If one thinks back, this was a time when there were hopeful noises about the progress across the continent. Remember, this was the year the Organisation of African Union (OAU) morphed into the African Union (AU), with all the attendant optimism of ‘a new dawn’. It is true that some of that optimism has dissipated; nonetheless, it seems as if that ‘slap in the face’ was the wake-up call the continent needed. Of course, the truth is a lot more nuanced than that. After all, it’s not as if African nations decided en masse to respond to the magazine’ criticisms and get their houses in order.

For many Africans, the frustrations stemmed from a frustration, bordering on disgust that for many years the world outside of Africa only seemed intent on mentioning the worst there was to offer. Two years before the Newsweek cover story, Keith B Richburg, an African-American, who had served for four years in Rwanda, Somalia and South Africa as a correspondent for The Washington Post wrote ‘Out of America’. Richburg’s book angered many, especially shattering the illusion that African-Americans had some empathy (or sympathy) with their brethren of similar hue. Richburg made it plain he had neither. And, you read the book feeling he was almost grateful that slavery had put him at arm’s length from Africans.

The feelings of anger and frustration also reflected at Newsweek also reflected the fact that Africans have long been aware that we belong to a continent that has always suffered from lazy stereotyping; from the notion that we are all alike to the refusal to acknowledge the good things happening across the continent. And, most galling of all, being a respected organ, many were likely to take the Newsweek view as being correct.

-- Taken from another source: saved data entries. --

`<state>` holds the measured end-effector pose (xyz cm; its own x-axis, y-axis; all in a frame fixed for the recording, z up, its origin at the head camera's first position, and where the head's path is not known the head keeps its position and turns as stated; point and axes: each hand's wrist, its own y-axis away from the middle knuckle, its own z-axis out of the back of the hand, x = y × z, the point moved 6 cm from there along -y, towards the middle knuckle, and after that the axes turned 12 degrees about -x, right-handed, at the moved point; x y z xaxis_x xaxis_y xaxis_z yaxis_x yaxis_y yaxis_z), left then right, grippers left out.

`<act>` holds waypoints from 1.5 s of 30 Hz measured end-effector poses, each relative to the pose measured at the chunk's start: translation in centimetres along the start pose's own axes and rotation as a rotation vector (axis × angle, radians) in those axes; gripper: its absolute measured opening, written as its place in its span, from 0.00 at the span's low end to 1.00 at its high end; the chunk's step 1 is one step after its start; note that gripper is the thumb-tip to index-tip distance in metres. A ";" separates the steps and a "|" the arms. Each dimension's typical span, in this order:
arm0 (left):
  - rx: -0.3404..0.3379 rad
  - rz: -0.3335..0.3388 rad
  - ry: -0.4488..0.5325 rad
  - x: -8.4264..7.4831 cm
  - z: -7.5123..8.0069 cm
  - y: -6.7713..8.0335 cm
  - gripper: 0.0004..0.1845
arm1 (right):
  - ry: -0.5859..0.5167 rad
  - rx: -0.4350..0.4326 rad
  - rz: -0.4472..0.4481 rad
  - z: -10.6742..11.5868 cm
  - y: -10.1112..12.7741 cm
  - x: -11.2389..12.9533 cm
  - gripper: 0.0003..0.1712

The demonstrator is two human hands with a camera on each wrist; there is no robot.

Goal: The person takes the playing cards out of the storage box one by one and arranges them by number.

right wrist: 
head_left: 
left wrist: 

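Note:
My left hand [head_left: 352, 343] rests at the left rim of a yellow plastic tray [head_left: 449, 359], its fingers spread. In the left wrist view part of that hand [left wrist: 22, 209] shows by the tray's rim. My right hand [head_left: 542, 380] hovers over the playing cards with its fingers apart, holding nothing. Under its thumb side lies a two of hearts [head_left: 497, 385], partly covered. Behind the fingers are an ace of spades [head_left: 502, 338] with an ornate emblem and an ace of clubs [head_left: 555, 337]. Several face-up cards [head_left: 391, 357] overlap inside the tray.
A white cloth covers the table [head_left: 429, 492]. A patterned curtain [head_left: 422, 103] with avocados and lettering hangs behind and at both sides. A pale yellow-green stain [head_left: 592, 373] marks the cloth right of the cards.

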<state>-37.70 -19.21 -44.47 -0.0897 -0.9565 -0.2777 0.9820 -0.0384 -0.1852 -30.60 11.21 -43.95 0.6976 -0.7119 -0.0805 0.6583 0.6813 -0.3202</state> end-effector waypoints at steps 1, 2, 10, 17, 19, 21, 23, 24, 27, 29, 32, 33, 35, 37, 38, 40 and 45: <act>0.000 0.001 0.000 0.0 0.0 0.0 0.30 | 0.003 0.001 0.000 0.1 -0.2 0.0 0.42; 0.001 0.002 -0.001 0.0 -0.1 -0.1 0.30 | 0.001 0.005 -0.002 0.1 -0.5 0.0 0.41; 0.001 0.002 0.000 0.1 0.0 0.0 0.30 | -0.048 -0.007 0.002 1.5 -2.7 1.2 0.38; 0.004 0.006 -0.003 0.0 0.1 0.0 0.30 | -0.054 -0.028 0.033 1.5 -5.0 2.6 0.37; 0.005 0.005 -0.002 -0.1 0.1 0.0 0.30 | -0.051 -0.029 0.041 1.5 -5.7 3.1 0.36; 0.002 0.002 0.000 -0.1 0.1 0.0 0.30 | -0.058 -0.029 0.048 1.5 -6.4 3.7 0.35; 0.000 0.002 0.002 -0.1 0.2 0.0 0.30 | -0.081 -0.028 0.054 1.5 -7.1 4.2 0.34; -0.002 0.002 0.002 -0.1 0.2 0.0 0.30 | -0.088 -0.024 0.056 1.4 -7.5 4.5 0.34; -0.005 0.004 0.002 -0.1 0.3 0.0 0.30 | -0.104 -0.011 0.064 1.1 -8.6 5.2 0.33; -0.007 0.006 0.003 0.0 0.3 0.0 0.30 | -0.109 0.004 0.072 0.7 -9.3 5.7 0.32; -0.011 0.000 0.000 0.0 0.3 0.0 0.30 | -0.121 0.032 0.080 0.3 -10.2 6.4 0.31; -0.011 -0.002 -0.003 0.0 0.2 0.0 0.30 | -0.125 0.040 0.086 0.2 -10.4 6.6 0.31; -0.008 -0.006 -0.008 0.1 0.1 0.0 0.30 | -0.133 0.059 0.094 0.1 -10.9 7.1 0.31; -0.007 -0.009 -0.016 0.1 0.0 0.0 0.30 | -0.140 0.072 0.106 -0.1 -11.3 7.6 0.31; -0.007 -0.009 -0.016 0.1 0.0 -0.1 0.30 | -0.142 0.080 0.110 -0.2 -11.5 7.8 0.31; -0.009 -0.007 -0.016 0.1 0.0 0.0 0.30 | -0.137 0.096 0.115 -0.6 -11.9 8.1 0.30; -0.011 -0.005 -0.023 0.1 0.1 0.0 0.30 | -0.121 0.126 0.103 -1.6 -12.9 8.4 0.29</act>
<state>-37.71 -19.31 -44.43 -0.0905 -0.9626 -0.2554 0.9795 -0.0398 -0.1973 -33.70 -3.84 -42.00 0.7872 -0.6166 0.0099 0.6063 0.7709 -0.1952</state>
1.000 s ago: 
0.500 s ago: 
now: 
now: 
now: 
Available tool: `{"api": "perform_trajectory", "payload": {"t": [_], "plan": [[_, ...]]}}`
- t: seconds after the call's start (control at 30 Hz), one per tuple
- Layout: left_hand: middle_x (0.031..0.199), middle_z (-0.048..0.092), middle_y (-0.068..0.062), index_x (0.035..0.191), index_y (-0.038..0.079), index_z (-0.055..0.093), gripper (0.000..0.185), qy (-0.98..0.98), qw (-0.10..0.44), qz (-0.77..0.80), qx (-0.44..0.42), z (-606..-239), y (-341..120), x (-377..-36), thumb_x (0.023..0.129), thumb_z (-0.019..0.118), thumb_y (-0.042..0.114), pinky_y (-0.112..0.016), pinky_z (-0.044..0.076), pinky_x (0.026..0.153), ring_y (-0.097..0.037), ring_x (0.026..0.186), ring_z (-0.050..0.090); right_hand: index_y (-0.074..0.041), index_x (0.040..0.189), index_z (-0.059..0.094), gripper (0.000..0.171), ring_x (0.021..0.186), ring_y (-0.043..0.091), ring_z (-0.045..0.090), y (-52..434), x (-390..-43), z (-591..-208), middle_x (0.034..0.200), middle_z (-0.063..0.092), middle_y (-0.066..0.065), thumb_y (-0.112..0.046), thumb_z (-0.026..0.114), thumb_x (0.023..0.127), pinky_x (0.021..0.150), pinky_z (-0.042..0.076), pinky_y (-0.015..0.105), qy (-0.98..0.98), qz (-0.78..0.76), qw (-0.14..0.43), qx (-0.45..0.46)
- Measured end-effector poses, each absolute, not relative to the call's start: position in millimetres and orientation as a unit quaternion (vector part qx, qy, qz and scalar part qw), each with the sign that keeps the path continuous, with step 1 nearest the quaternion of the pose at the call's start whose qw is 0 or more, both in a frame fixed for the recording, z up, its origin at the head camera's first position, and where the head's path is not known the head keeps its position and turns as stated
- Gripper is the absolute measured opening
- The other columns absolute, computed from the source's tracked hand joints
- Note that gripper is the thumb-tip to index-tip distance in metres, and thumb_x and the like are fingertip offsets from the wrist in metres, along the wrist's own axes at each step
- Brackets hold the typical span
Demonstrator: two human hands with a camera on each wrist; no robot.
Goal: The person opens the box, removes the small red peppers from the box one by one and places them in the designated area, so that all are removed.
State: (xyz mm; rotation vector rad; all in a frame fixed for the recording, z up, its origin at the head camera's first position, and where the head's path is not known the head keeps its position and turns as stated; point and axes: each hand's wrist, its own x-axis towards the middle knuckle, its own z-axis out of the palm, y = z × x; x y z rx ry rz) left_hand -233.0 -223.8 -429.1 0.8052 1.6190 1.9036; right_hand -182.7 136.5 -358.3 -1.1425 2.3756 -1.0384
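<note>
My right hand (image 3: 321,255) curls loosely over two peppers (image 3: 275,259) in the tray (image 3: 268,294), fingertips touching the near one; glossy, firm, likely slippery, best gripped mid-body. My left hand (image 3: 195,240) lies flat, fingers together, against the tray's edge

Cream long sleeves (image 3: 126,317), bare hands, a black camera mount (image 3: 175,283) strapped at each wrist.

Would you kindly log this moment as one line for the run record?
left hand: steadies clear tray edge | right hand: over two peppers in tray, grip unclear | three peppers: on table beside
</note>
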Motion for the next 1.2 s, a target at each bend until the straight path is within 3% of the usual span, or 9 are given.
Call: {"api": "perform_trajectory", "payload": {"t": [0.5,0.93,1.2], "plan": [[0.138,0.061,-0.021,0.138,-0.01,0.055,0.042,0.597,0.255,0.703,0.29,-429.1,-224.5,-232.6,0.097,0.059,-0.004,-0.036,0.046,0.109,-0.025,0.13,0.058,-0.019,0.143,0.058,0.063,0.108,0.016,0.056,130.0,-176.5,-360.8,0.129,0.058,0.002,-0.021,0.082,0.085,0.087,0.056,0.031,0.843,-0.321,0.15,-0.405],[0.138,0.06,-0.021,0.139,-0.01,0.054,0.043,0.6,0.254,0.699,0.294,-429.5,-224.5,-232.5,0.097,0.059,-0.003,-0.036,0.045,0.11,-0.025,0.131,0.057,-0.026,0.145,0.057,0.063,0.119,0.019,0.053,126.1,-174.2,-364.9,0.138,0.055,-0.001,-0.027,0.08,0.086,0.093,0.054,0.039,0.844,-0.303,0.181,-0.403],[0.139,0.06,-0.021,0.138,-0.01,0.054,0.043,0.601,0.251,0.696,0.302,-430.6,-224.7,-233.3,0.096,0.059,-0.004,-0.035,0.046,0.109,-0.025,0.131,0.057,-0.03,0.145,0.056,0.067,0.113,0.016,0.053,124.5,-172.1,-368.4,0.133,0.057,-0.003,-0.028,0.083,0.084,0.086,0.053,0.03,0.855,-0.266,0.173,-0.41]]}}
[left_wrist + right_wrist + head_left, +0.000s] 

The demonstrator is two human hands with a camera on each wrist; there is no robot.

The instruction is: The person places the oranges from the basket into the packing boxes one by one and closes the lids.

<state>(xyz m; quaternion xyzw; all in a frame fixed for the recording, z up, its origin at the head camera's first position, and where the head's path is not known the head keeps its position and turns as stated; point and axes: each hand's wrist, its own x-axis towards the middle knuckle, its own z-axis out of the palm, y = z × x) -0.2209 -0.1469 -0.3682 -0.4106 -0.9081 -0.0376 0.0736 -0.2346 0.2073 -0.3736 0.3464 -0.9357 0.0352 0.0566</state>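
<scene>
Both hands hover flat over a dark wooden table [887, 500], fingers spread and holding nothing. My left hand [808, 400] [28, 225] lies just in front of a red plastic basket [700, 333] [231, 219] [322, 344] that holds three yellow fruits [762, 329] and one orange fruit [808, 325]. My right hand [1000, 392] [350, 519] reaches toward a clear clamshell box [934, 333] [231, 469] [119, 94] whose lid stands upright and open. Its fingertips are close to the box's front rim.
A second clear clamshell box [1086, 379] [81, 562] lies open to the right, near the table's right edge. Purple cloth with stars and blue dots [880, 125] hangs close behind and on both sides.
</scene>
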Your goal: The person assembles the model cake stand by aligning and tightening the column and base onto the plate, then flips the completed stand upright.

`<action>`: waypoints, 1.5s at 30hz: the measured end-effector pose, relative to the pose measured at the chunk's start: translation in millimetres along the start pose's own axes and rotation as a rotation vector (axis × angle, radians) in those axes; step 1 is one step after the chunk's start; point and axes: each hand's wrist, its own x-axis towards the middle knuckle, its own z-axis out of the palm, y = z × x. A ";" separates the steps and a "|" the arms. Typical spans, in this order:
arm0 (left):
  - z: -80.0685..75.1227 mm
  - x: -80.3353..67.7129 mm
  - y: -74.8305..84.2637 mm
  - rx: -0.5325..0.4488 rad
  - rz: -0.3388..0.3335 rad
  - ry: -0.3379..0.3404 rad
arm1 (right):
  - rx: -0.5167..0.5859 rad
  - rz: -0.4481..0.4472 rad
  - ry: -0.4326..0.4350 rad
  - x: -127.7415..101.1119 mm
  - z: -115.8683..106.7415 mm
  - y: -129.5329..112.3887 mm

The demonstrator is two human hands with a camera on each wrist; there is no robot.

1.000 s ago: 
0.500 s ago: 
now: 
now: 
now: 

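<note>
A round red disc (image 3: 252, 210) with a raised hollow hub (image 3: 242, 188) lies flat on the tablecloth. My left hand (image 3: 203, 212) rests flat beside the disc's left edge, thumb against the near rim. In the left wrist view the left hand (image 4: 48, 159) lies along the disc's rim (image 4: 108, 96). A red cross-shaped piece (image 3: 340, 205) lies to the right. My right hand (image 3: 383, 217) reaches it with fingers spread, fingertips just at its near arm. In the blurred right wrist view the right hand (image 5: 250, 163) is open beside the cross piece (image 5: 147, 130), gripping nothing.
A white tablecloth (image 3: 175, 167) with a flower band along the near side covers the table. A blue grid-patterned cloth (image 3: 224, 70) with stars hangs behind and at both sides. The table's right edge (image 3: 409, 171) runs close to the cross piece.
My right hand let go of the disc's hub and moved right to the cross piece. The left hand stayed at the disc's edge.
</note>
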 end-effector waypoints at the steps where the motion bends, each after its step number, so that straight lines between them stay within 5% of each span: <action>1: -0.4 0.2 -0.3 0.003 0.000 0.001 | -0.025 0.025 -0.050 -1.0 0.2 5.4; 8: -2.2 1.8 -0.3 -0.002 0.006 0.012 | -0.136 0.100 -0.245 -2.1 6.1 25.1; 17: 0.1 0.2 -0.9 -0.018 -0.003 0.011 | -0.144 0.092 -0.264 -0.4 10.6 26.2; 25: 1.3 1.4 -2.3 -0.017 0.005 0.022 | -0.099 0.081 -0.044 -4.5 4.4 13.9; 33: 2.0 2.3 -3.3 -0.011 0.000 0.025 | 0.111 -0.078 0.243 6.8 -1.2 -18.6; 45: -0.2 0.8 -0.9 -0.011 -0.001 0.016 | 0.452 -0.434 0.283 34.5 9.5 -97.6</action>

If nothing else, it saved on having to do one’s own research!

With all this baggage to contend with, imagine my surprise and delight to find the British newspaper the Observer devoting 26 pages of its 26 August edition to what it called ‘The New Africa’.  And, the paper did not try and hide behind criticising others; it stated “For years we’ve been telling the same old stories from the African continent. Poverty, disease, corruption, HIV and drought. But that script is starting to change. Welcome to the New Africa”

The paper is as good as its word. Across the ensuing pages, we see an Africa that will be much more recognisable to Africans; a continent that is doing its own re-branding without recourse to expensive advertising campaigns. The Africa of innovative mobile phone usage now copied around the world, of entrepreneurs, writers, musicians, scholars, bankers, corruption whistleblowers and so on. In short, that kind of Africa Africans have always known exists. Welcome world!